Images are not wanted; transcribe the rest of the listing exactly.

## DATA BELOW
-- Opening Marker --

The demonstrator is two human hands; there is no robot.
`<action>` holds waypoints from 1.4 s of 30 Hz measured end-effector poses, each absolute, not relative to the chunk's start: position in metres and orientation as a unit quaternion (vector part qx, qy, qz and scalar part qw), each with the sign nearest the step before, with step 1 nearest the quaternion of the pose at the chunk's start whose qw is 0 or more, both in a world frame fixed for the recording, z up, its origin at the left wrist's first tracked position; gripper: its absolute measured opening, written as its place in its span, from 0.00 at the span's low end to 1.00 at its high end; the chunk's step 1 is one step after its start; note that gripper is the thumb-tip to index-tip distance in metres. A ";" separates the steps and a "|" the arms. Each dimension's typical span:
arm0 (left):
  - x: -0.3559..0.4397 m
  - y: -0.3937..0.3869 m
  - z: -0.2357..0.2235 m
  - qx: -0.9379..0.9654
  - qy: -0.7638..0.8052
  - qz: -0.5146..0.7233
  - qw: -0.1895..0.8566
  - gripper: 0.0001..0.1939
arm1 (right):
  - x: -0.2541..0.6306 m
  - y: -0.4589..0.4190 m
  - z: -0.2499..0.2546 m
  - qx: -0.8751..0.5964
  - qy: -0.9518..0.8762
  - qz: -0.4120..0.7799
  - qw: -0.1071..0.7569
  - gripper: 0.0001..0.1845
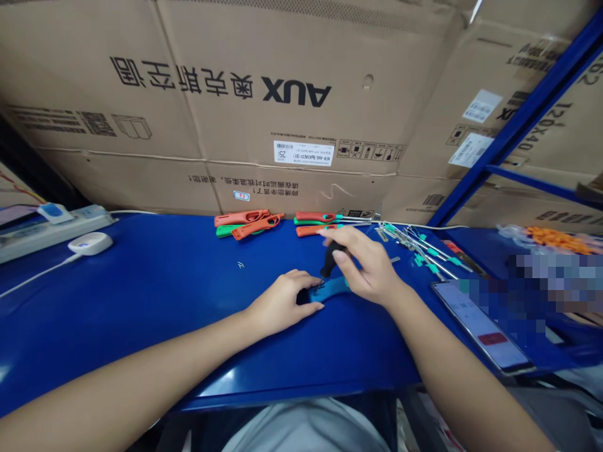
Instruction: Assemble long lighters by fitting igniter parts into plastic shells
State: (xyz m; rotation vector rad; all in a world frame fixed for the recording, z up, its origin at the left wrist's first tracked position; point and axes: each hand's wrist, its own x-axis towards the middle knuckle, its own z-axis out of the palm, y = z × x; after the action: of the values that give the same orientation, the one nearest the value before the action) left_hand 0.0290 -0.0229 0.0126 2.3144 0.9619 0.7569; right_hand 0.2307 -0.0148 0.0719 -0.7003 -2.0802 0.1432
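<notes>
My left hand [281, 302] rests on the blue table [141, 295], fingers pressed down on the near end of a blue plastic handle piece [333, 288]. My right hand [365, 263] is closed around a small black-handled screwdriver [330, 258], whose tip points down at the blue piece between both hands. Behind them lie several orange and green plastic handles [249, 224], with more of these handles [320, 223] to their right.
Green-tipped metal rods [424, 248] lie at the right. A phone [480, 326] sits near the right front edge. A white power strip [51, 227] and white round device [90, 243] are at the far left. Large cardboard boxes [264, 107] form the back wall; a blue shelf frame [518, 119] stands at the right.
</notes>
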 end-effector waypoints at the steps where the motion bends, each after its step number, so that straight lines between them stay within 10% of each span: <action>1: 0.029 -0.023 0.013 0.854 0.356 0.276 0.260 0.19 | 0.230 -0.015 0.073 -0.279 -0.849 0.114 0.434 0.20; 9: 0.029 -0.025 0.013 0.859 0.364 0.269 0.238 0.18 | 0.226 -0.016 0.071 -0.322 -0.817 0.046 0.476 0.17; 14: 0.028 -0.025 0.013 0.861 0.359 0.262 0.247 0.18 | 0.229 -0.014 0.072 -0.270 -0.830 0.279 0.400 0.22; 20: 0.029 -0.024 0.012 0.858 0.362 0.272 0.242 0.15 | 0.225 -0.018 0.070 -0.276 -0.839 0.076 0.463 0.18; 25: 0.029 -0.024 0.012 0.858 0.367 0.271 0.235 0.16 | 0.220 -0.022 0.071 -0.256 -0.840 0.199 0.435 0.20; 31: 0.029 -0.023 0.010 0.858 0.361 0.276 0.239 0.17 | 0.221 -0.018 0.069 -0.291 -0.825 0.022 0.484 0.12; 37: 0.030 -0.023 0.010 0.858 0.361 0.267 0.248 0.19 | 0.225 -0.020 0.073 -0.272 -0.842 0.228 0.405 0.21; 42: 0.030 -0.023 0.011 0.856 0.366 0.274 0.242 0.18 | 0.225 -0.017 0.070 -0.308 -0.826 0.072 0.466 0.18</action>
State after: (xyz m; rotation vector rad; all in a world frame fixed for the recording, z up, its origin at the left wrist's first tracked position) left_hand 0.0303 -0.0226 0.0106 2.3394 1.0016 0.7488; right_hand 0.2253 -0.0169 0.0705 -0.7572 -2.0282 0.1767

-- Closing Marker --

## ANSWER TO THE EXERCISE
The demonstrator is two human hands; there is no robot.
`<action>` holds waypoints from 1.4 s of 30 Hz measured end-effector poses, each absolute, not relative to the chunk's start: position in metres and orientation as a unit quaternion (vector part qx, qy, qz and scalar part qw), each with the sign nearest the step before, with step 1 nearest the quaternion of the pose at the chunk's start whose qw is 0 or more, both in a world frame fixed for the recording, z up, its origin at the left wrist's first tracked position; gripper: its absolute measured opening, written as its place in its span, from 0.00 at the span's low end to 1.00 at its high end; the chunk's step 1 is one step after its start; note that gripper is the thumb-tip to index-tip distance in metres. A ";" separates the steps and a "|" the arms. Each dimension's typical span:
arm0 (left):
  - x: -0.3559..0.4397 m
  - y: -0.3937..0.3869 m
  - z: -0.2357..0.2235 m
  - qx: -0.9379..0.9654
  - qy: -0.7638..0.8052
  - qz: -0.5146..0.7233
  - qw: -0.1895..0.8566
  - gripper: 0.0001..0.1939
arm1 (right):
  - x: -0.2541..0.6306 m
  - y: -0.4589..0.4190 m
  - z: -0.2499..0.2546 m
  - qx: -0.8751..0.5964
  - qy: -0.9518..0.8762
  - qz: -0.4120..0.7799
  - qw: -0.1071..0.7569
  - gripper: 0.0001..0.1845
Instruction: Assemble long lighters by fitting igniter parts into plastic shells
State: (xyz m; rotation vector rad; all in a world frame fixed for the recording, z up, its origin at the left wrist's first tracked position; point and axes: each hand's wrist, its own x-axis towards the middle knuckle, its own z-axis out of the palm, y = z × x; after the action: of the values that give the same orientation, the one nearest the value before the action) left_hand 0.0290 -0.0229 0.0126 2.3144 0.9619 0.7569; right_hand 0.2307 -0.0148 0.0719 -0.7003 -2.0802 0.1432
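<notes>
My left hand [281, 302] rests on the blue table [141, 295], fingers pressed down on the near end of a blue plastic handle piece [333, 288]. My right hand [365, 263] is closed around a small black-handled screwdriver [330, 258], whose tip points down at the blue piece between both hands. Behind them lie several orange and green plastic handles [249, 224], with more of these handles [320, 223] to their right.
Green-tipped metal rods [424, 248] lie at the right. A phone [480, 326] sits near the right front edge. A white power strip [51, 227] and white round device [90, 243] are at the far left. Large cardboard boxes [264, 107] form the back wall; a blue shelf frame [518, 119] stands at the right.
</notes>
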 end-effector waypoints at the steps where the motion bends, each after its step number, so that straight lines between them stay within 10% of each span: <action>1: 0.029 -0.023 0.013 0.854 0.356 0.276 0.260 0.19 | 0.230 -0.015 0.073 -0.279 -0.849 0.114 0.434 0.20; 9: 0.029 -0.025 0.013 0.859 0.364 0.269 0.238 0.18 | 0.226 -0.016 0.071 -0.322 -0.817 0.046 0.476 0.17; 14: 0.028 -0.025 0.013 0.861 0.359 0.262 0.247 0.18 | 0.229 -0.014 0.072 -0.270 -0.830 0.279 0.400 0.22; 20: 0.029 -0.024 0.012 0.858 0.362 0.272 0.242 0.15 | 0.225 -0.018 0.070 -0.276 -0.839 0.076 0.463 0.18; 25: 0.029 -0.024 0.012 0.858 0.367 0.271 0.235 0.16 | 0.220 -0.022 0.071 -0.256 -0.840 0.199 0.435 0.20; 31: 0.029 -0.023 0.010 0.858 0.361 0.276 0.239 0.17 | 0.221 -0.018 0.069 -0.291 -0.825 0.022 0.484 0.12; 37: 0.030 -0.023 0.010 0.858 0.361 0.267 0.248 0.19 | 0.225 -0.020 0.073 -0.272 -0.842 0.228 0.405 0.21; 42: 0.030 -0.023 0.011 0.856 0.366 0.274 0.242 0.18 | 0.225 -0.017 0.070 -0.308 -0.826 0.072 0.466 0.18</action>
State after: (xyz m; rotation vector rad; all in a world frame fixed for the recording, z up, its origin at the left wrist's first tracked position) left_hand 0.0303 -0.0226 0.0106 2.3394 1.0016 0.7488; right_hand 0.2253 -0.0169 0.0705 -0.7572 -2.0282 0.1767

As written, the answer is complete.